What is being asked: A faithful copy is required. Print each line of the data exactly and omit the pictures.

Information supplied:
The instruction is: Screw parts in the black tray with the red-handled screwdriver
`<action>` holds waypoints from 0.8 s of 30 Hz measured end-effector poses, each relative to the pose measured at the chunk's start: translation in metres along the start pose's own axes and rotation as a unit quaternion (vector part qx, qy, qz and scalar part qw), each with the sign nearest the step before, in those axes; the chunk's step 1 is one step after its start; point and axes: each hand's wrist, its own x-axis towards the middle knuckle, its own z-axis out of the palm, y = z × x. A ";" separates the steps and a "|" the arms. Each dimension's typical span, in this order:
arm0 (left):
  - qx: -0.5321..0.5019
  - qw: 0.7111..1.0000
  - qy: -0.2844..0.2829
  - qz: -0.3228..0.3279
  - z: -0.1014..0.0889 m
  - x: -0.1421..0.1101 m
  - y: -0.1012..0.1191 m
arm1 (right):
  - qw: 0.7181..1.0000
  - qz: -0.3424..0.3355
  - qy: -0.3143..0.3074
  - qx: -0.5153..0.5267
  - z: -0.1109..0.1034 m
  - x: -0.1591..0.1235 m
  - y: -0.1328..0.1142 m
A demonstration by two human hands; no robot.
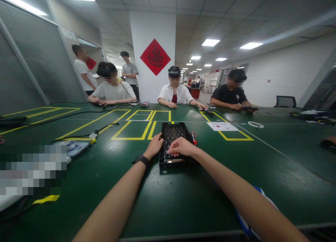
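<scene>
A black open-topped case (162,163) lies on the green table in front of me, with a dark patterned bottom. My left hand (154,146) grips its left wall, fingers closed on the edge, a dark band around the wrist. Over the inside of the case, my right hand (181,147) has its thumb and fingertips pinched together near the front left. Whatever sits between those fingertips is too small to make out. Along the case's front end runs a thin shiny strip (176,161). A red-handled screwdriver (193,138) is against the right side, partly hidden.
Yellow tape outlines (131,138) mark the green table (110,186). Right of the case lie a white paper sheet (222,126) and a white ring (255,125). Cables and a badge-like pouch (75,147) are at left. Several people sit across the table; others stand behind.
</scene>
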 end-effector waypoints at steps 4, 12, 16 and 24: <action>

Solution to the problem:
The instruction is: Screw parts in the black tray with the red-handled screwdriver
`<action>` holds waypoints from 0.8 s of 30 Hz measured end-effector poses, each relative to the pose measured at the chunk's start: translation in metres along the start pose's own axes and rotation as a unit quaternion (vector part qx, qy, qz and scalar part qw), each with the sign nearest the step before, in those axes; the chunk's step 1 is one step after its start; point and axes: each hand's wrist, its own x-axis towards the middle knuckle, its own z-axis out of the palm, y = z × x. A ";" separates the steps and a "|" the arms. Each dimension's typical span, in this order:
arm0 (left):
  - qx: -0.5321..0.5019
  - qw: 0.7111..1.0000
  - qy: -0.2844..0.2829
  - qz: -0.3228..0.3279
  - z: -0.1014..0.0889 m
  - x: -0.1421..0.1101 m
  - y: -0.1012..0.1191 m
arm1 (right):
  - qw: 0.7181..1.0000
  - qz: -0.3424..0.3355
  - qy: -0.3143..0.3074
  - qx: -0.5153..0.5267
  - z: -0.1109..0.1034 m
  - x: -0.1591..0.1235 m
  - y: -0.1328..0.1142 m
A demonstration by two human hands; no robot.
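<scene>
A black open-topped case (162,163) lies on the green table in front of me, with a dark patterned bottom. My left hand (154,146) grips its left wall, fingers closed on the edge, a dark band around the wrist. Over the inside of the case, my right hand (181,147) has its thumb and fingertips pinched together near the front left. Whatever sits between those fingertips is too small to make out. Along the case's front end runs a thin shiny strip (176,161). A red-handled screwdriver (193,138) is against the right side, partly hidden.
Yellow tape outlines (131,138) mark the green table (110,186). Right of the case lie a white paper sheet (222,126) and a white ring (255,125). Cables and a badge-like pouch (75,147) are at left. Several people sit across the table; others stand behind.
</scene>
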 end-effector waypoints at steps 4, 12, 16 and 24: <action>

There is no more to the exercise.